The 2008 general elections, which Musharraf was compelled to call because of the terms of a deal he’d cut with BB at the command of his western patrons — and those of hers, too — were peaceful and orderly. However, a big price in blood had been exacted by the Taliban terrorists before that came to a pass when, in December 2007, they murdered BB in cold blood in Rawalpindi. Her elimination from the scene paved the way for the revival of her husband, Asif Zardari’s political fortunes. Pakistanis have good reasons to enter the current phase of elections with a lot of trepidation and foreboding. Their date with elective democracy has disturbingly come with a hefty — and often bloody—price tag. And things don’t look rosy at all at the end of a full stint of 5 years under the outgoing Pakistan People’s Party. For the first time in its tortured history, political power is going to be transferred from one civilian set-up to another without any interruption from Pakistan’s known power brokers and barons.
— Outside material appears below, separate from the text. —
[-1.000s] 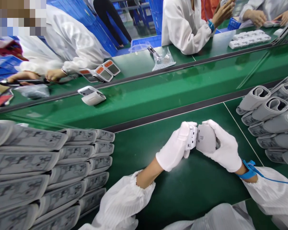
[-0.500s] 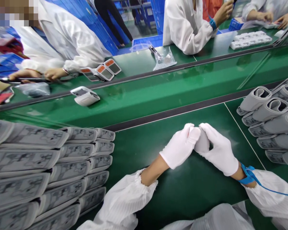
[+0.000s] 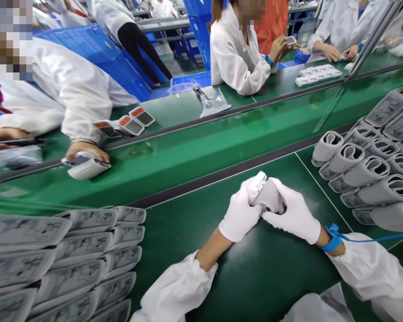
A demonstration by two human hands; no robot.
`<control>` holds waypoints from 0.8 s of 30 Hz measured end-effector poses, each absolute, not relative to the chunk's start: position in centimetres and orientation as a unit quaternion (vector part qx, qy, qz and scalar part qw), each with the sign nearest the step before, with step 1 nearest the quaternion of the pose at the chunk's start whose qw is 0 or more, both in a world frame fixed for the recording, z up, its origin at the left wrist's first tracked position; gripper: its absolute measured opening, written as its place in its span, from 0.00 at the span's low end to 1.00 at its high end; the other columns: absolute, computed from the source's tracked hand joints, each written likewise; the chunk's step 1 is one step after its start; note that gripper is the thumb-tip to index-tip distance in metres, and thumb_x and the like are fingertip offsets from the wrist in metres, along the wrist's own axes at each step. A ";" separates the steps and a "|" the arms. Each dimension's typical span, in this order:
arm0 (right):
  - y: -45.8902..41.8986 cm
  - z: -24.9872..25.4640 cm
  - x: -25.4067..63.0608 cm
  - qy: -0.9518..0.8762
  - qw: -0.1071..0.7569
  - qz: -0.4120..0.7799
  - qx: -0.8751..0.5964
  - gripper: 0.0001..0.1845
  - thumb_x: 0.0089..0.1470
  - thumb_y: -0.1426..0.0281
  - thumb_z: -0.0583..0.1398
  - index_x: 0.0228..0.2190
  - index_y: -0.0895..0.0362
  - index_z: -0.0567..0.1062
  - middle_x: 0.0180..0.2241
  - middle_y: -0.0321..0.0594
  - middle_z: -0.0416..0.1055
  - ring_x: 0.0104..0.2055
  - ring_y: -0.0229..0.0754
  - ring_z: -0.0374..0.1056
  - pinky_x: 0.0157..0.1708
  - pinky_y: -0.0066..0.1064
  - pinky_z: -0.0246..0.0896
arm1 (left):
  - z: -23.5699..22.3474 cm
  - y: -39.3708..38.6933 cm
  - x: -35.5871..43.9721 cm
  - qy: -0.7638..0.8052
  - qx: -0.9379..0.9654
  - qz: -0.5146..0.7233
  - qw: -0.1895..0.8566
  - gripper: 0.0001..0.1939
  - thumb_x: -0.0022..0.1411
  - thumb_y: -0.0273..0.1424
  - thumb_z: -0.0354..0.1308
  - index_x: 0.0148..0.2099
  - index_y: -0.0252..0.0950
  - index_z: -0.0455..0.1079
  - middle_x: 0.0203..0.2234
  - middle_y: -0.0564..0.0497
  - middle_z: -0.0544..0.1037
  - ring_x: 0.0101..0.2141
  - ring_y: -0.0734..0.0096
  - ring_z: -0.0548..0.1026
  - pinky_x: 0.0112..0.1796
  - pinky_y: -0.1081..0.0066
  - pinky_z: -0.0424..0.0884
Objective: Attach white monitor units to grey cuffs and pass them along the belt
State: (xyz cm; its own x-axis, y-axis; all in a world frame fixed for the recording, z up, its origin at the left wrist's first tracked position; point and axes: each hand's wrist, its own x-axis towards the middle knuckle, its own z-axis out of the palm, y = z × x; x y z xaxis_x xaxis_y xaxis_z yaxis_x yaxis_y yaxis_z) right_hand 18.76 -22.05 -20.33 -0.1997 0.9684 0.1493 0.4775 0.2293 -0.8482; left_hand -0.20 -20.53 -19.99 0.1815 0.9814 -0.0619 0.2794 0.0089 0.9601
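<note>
Over the green worktop (image 3: 255, 273), both my white-gloved hands hold one wrist blood pressure monitor. Its white housing (image 3: 258, 185) is tilted up, a side edge with small openings showing. My left hand (image 3: 239, 215) is closed round this housing. From it curves a grey cuff (image 3: 270, 197), gripped between the thumb and fingers of my right hand (image 3: 293, 212). The display side is turned out of sight. A blue strap with a cord (image 3: 332, 239) circles my right wrist.
Stacked grey-cuffed monitors (image 3: 77, 273) fill the left side; more with rolled cuffs (image 3: 362, 165) stand right. Beyond a dark rail runs a green belt (image 3: 201, 152). A co-worker's hand (image 3: 83, 148) grips a monitor (image 3: 89, 170) there. A plastic bag (image 3: 215, 105) lies on the far bench.
The monitor in my hands has turned, so its white housing edge now shows. A co-worker's hand has reached onto the monitor on the belt. The whole view has shifted.
</note>
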 end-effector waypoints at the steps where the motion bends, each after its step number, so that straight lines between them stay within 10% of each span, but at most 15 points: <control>1: -21.9 -20.5 19.0 -0.693 0.367 0.375 -0.494 0.35 0.58 0.59 0.64 0.63 0.59 0.71 0.37 0.40 0.79 0.35 0.45 0.75 0.37 0.36 0.76 | -20.4 -20.3 0.0 0.527 0.553 0.408 0.500 0.35 0.55 0.25 0.65 0.66 0.35 0.68 0.57 0.41 0.79 0.53 0.53 0.79 0.54 0.60 0.75; 5: -20.8 -21.7 20.0 -0.683 0.382 0.421 -0.459 0.25 0.71 0.62 0.52 0.60 0.59 0.76 0.21 0.33 0.71 0.24 0.39 0.67 0.33 0.34 0.72 | -21.0 -19.5 0.2 0.463 0.383 0.480 0.639 0.24 0.61 0.40 0.65 0.54 0.31 0.76 0.50 0.39 0.83 0.48 0.54 0.81 0.50 0.58 0.77; 14: -19.8 -23.0 20.5 -0.779 0.413 0.257 -0.396 0.22 0.68 0.67 0.59 0.61 0.52 0.75 0.55 0.47 0.76 0.54 0.47 0.76 0.52 0.38 0.75 | -20.0 -20.1 -0.3 0.444 0.444 0.445 0.638 0.15 0.60 0.33 0.69 0.48 0.33 0.80 0.47 0.43 0.84 0.47 0.57 0.81 0.51 0.61 0.75; 21: -19.5 -23.5 20.8 -0.814 0.360 0.291 -0.350 0.33 0.64 0.66 0.62 0.68 0.53 0.65 0.51 0.45 0.77 0.44 0.44 0.76 0.47 0.37 0.76 | -21.5 -19.1 -0.8 0.435 0.431 0.433 0.661 0.16 0.59 0.34 0.69 0.47 0.31 0.80 0.46 0.42 0.85 0.46 0.57 0.81 0.53 0.60 0.73; 24: -19.8 -23.6 20.1 -0.804 0.362 0.267 -0.388 0.21 0.63 0.67 0.64 0.57 0.55 0.74 0.41 0.43 0.76 0.40 0.44 0.73 0.41 0.36 0.72 | -22.0 -19.0 -0.7 0.435 0.449 0.419 0.659 0.15 0.58 0.33 0.69 0.46 0.31 0.80 0.46 0.41 0.85 0.47 0.56 0.81 0.54 0.60 0.73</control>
Indeed it’s a welcome development which gives hope that democratic maturity and sense of responsibility is inching up — although slowly and belatedly — in the Pakistani political calculus. However, it doesn’t accrue to the credit of the civilian leaders that they performed so well that the military — the traditional spoiler in Pakistan — was kept at arm’s length from the political arena. On the contrary, the civilian set-up proved to be so endemically corrupt and incompetent, and spawned such a plethora of social malaise and economic doldrums that it worked as a disincentive to generals seizing power. The odds against a peaceful and uneventful passage between now and the election date, of May 11, still seem daunting for the simple reason that Pakistan’s landscape has been blighted, over the past years, by unprecedented terrorism, sectarian blood-letting and deadly political vendettas. But all is not devoid of elements of hope and sanguinity. For the first time in Pakistan, there’s a truly independent Election Commission headed by a retired justice of the Supreme Court whose integrity and credentials are both impeccable. Justice Fakhruddin G. Ibrahim, with Mumbai roots, is a no-non-sense man who takes his cue from no one. The commission under him has been given teeth to bite, where necessary, by constitutional amendments. A lot has been borrowed from the Indian example, next door, to empower the commission with genuine authority. The sudden return of General Pervez Musharraf to Pakistan, after a self-imposed exile of 5 years abroad, can muddy the waters and throw spanners in the work of many parties.
So, all bets are off as far as the sensitive issue of law and order is concerned. Anything can happen between now and the election date. Pakistanis hoping for an orderly march to their day at the polls must learn to contend with yet another roller-coaster.
Karamatullah K Ghori is a former Pakistani diplomat.